Reports on the cost for the Exchequer of tax relief on pensions are either misunderstood or disingenuous.
Experts in the Department of Finance claim that an additional €2.1bn could be collected by Revenue if we abolished tax relief on pensions.
Obviously, if one is looking at pension reform, which the Government currently is, what could be bought in terms of hospital beds, social welfare, housing etc., for €2.1bn, is an enticing prospect. Some political parties and independents have taken up the mantle.
The financial basis of their conclusions is erroneous, however. And where one could forgive the political establishment for accepting the figures in their blind pursuit for electoral votes, there is little basis for exonerating the experts in the Department for producing a skewed picture.
To begin with, pensions do not benefit from tax relief; it is more accurately a deferral of tax. The tax is paid when the pension is drawn down. However, when producing the costings, the Department omits to account for the tax collected by Revenue on exit.
This omission is at best an accounting error. At worst, one would fear that the argument is a fabrication pushed forward to promote a hidden agenda. Either way, it will at a minimum end up disappointing those who were duped to believe that hospital beds could be bought with the savings from abolishing tax relief.
Furthermore, no attempt has been made to quantify the fact that that the State makes a profit on this system of deferral. The profit materialises because employer contributions to occupational schemes (which represent the largest proportion of funded pension benefits) typically generate a tax saving of 12.5%. On exit however, the benefits are taxed in the hands of individuals at rates up to 52%.

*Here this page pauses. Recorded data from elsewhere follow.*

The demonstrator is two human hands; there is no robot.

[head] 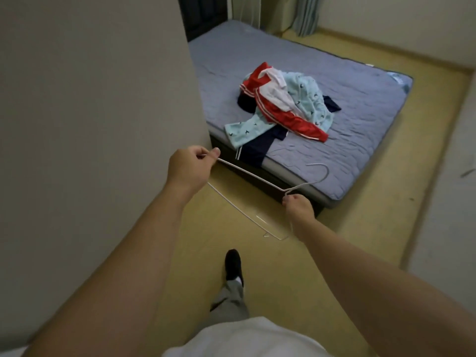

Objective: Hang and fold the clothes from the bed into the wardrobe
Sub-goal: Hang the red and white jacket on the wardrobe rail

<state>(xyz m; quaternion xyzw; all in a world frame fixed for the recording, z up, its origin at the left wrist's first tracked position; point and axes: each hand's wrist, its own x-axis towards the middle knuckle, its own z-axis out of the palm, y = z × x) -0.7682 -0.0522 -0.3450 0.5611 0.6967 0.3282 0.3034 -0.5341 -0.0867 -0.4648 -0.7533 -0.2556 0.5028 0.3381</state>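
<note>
The white wire hanger [252, 175] was held in the air above the floor, just short of the bed [360, 124]. It looked thin and very light, springy rather than stiff, so it would likely bend if pulled hard. The safest holds seemed to be the neck and the shoulder ends, which is where it was held. The left hand [189, 167] pinched one shoulder end between thumb and curled forefinger. The right hand [298, 206] had its fingers curled round the twisted neck below the hook. The hanger's long axis ran across the view from hand to hand, with the hook pointing away towards the mattress. The pile of clothes [283, 109] lay on the bed well beyond it — soft, limp cloth, probably best lifted by collar or shoulders.
</note>
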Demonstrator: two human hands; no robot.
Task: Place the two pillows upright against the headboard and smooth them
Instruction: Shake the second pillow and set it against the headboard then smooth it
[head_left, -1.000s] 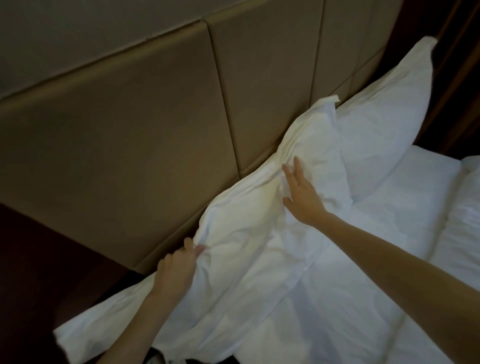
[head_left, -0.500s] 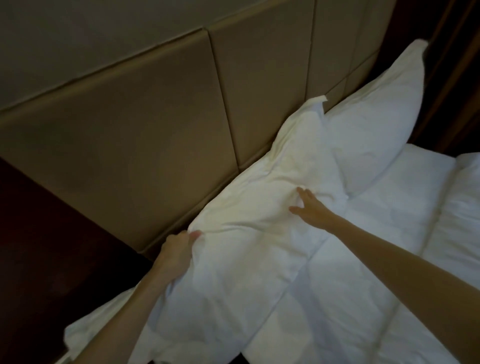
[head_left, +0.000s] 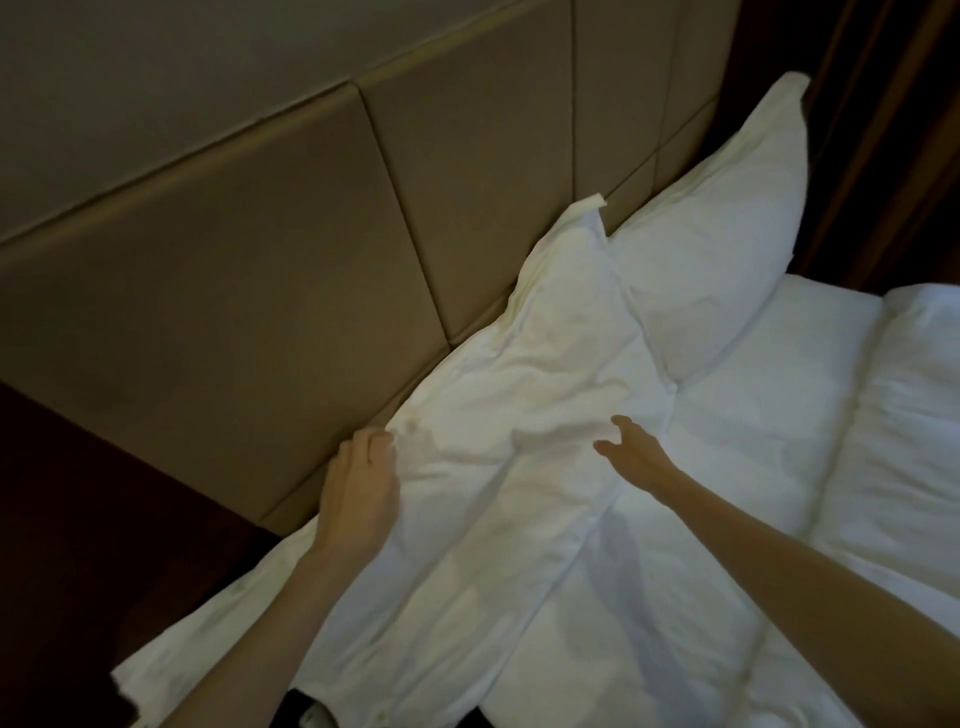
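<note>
Two white pillows lean against the padded tan headboard (head_left: 260, 291). The near pillow (head_left: 524, 395) is wrinkled and slumps low, its top corner sticking up. The far pillow (head_left: 727, 228) stands upright behind it, partly overlapped by the near one. My left hand (head_left: 358, 488) grips the near pillow's upper left edge by the headboard, fingers curled on the fabric. My right hand (head_left: 631, 454) hovers over the pillow's lower right part with fingers spread, holding nothing.
A white duvet (head_left: 779, 493) covers the bed to the right, and a loose white sheet edge (head_left: 208, 639) hangs at lower left. Dark wood (head_left: 78, 519) lies left of the bed. A dark curtain (head_left: 893, 130) hangs at far right.
My right hand has slid down off the pillow's middle and lifted, fingers spread. My left hand has moved up along the pillow's edge near the headboard. The pillow now lies lower.
</note>
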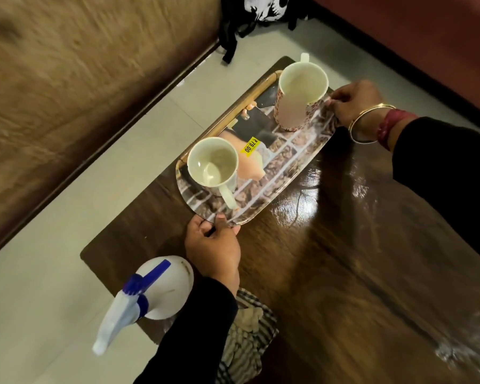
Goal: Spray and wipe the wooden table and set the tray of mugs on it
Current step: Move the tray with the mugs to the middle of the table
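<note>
Spray bottle [161, 289] nearest, at table's [330, 273] near-left corner. Tray [286, 159] with two mugs [212, 163] along far-left edge, lengthwise between hands: left hand [212, 249] pinches near end, right hand [355, 105] far end.

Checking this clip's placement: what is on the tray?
Two empty white mugs and a yellow price sticker sit on the tray; the mugs hide its print beneath.

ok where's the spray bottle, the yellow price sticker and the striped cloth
spray bottle [168, 286]: head view, on its white body
yellow price sticker [250, 145]: head view, middle of the sticker on the tray
striped cloth [250, 336]: head view, on its crumpled folds
</note>
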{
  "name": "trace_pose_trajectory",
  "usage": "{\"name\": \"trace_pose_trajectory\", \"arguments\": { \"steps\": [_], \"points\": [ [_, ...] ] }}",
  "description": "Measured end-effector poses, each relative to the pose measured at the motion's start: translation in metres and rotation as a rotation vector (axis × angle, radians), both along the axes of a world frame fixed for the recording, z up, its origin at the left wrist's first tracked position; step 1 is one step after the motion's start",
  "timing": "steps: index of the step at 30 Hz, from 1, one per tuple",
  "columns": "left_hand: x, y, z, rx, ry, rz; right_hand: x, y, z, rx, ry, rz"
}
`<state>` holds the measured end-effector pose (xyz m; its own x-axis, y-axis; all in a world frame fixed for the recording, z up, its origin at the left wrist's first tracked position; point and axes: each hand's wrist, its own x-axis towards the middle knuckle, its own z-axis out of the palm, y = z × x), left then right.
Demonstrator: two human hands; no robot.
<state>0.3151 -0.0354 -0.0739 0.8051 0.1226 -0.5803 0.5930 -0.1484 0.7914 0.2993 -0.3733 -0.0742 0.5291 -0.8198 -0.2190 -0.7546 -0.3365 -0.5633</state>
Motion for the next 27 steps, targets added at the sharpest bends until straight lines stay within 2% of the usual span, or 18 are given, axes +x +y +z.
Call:
{"name": "trace_pose_trajectory", "arguments": {
  "steps": [5, 12, 19, 27],
  "points": [
    [-0.012, 0.007, 0.003, 0.041, -0.04, -0.133, -0.062, 0.008, -0.007, 0.07, -0.047, -0.152],
    [-0.048, 0.0, 0.01, 0.049, -0.105, -0.441, -0.217, 0.044, -0.012, 0.143, -0.148, -0.486],
    [-0.083, -0.011, 0.008, 0.038, -0.022, -0.781, -0.361, 0.131, -0.014, 0.246, -0.33, -0.874],
    [-0.126, -0.031, 0.008, 0.038, -0.028, -1.141, -0.462, 0.241, -0.023, 0.241, -0.436, -1.197]
  ]
}}
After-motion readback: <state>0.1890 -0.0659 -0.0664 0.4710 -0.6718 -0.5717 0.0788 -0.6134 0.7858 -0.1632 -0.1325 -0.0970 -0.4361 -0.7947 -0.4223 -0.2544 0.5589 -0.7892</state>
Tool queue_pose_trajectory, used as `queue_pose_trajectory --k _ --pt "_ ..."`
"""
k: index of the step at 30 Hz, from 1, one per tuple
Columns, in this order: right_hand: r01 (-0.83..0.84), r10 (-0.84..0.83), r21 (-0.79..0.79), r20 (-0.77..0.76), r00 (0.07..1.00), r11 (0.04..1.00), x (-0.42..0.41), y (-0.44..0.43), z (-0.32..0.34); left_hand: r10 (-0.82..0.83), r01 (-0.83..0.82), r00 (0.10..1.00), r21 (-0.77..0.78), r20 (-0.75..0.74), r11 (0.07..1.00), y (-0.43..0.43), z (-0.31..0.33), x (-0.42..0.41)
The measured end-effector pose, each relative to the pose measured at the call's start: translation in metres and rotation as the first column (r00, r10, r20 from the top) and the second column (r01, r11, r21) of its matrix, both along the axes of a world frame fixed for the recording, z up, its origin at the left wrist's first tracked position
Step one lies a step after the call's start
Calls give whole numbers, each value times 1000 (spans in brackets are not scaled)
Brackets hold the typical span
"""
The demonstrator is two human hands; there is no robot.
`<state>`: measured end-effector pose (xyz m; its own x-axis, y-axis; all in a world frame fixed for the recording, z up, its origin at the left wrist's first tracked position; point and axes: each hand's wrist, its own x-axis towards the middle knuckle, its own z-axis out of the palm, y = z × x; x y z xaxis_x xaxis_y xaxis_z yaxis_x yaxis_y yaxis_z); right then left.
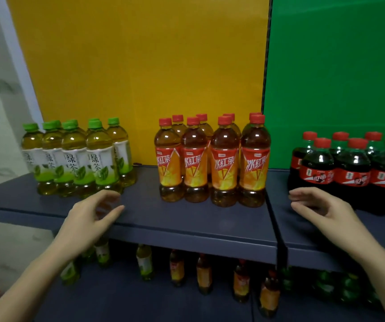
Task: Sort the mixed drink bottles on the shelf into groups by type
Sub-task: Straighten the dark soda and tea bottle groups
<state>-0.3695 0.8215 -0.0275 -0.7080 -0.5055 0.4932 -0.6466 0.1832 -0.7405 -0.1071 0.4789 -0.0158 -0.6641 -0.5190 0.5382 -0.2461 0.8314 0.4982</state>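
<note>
Three clusters of bottles stand on the dark blue shelf [140, 205]. At the left are several green tea bottles [75, 156] with green caps. Several iced red tea bottles [212, 163] with red caps and orange labels fill the middle. Dark cola bottles [351, 170] with red caps stand at the right. My left hand [91, 217] hovers over the shelf's front edge, just in front of the green tea bottles, fingers apart and holding nothing. My right hand [321, 208] is held in front of the cola bottles, fingers apart and empty.
A yellow panel [140, 66] backs the left and middle of the shelf, a green panel [337, 66] the right. A dark upright divider [277, 228] splits the shelf near the cola. The lower shelf [140, 298] holds more green tea, red tea and green bottles.
</note>
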Motion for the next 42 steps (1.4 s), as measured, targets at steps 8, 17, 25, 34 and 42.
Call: queue_pose_trajectory --k 8,17,25,34,42 --pt "42 -45 24 144 989 999 -9 -33 1 -200 189 978 172 52 967 -35 7 -42" --pt "-112 92 75 226 970 991 -36 -66 14 -361 318 931 365 53 875 -66 19 -112" --pt "-194 168 62 294 941 979 -52 -89 18 -556 518 824 539 -106 664 -72 23 -159" --pt "-189 182 -7 317 931 982 -47 -110 12 -611 636 742 577 -275 513 -62 7 -183" --pt "-168 166 -20 308 937 986 -45 -112 12 -578 636 751 582 -319 506 -61 1 -187"
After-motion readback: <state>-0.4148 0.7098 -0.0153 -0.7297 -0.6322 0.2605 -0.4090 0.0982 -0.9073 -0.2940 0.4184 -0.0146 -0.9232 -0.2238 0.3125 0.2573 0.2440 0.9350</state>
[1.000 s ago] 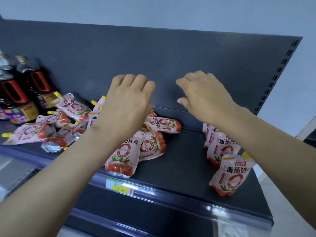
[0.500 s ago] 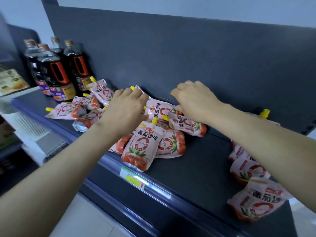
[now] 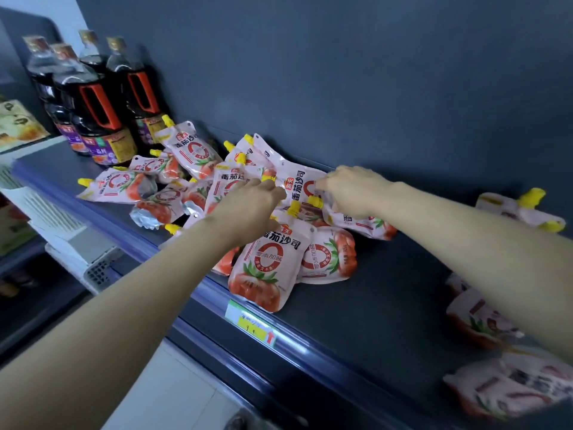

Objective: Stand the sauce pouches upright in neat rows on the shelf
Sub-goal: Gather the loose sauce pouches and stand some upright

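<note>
Several pink tomato sauce pouches with yellow caps lie in a loose heap [image 3: 186, 181] on the dark shelf [image 3: 387, 290]. One pouch [image 3: 299, 184] leans up at the back of the heap, between my hands. My right hand [image 3: 350, 190] pinches its right edge. My left hand [image 3: 248, 209] lies over the heap with its fingertips at that pouch's left edge, and its thumb is hidden. A large pouch [image 3: 266, 262] lies flat at the shelf's front lip. Under my right forearm, more pouches [image 3: 483, 318] stand at the right end.
Dark soy sauce bottles [image 3: 102, 113] with red handles stand at the shelf's left end. A green and yellow price tag [image 3: 251, 324] sits on the blue front rail. A white crate [image 3: 62, 225] sticks out lower left. Bare shelf lies between the heap and the right-hand pouches.
Both hands have dropped from in front of the back wall onto the heap and closed in on one pouch. The view has swung left, bringing the bottles further in.
</note>
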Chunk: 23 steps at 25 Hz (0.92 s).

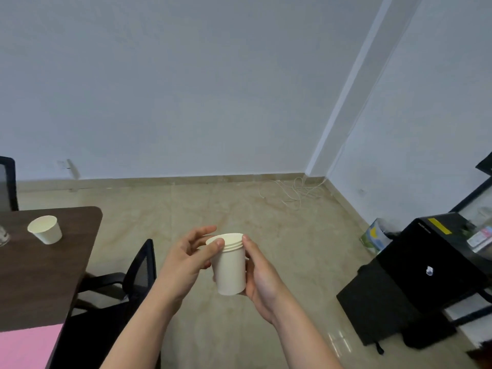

The end result is a set of numbers that actually mean nothing. Using them as a basis for decision-making is extremely dangerous.
Finally, the manner in which the tax reliefs on pension schemes is calculated has the effect of increasing the divide between private sector pensions and public-sector pensions. Figures reveal that the annual cost to Revenue of exempting public sector workers from Benefit-in-Kind tax on their pensions approaches €2bn. If it is accepted that any tampering with tax relief must affect public sector and private sector workers equally, a nurse would on average have to pay Benefit-in-Kind tax on 30% of his salary and a guard would be stung with additional tax on more than half of her salary.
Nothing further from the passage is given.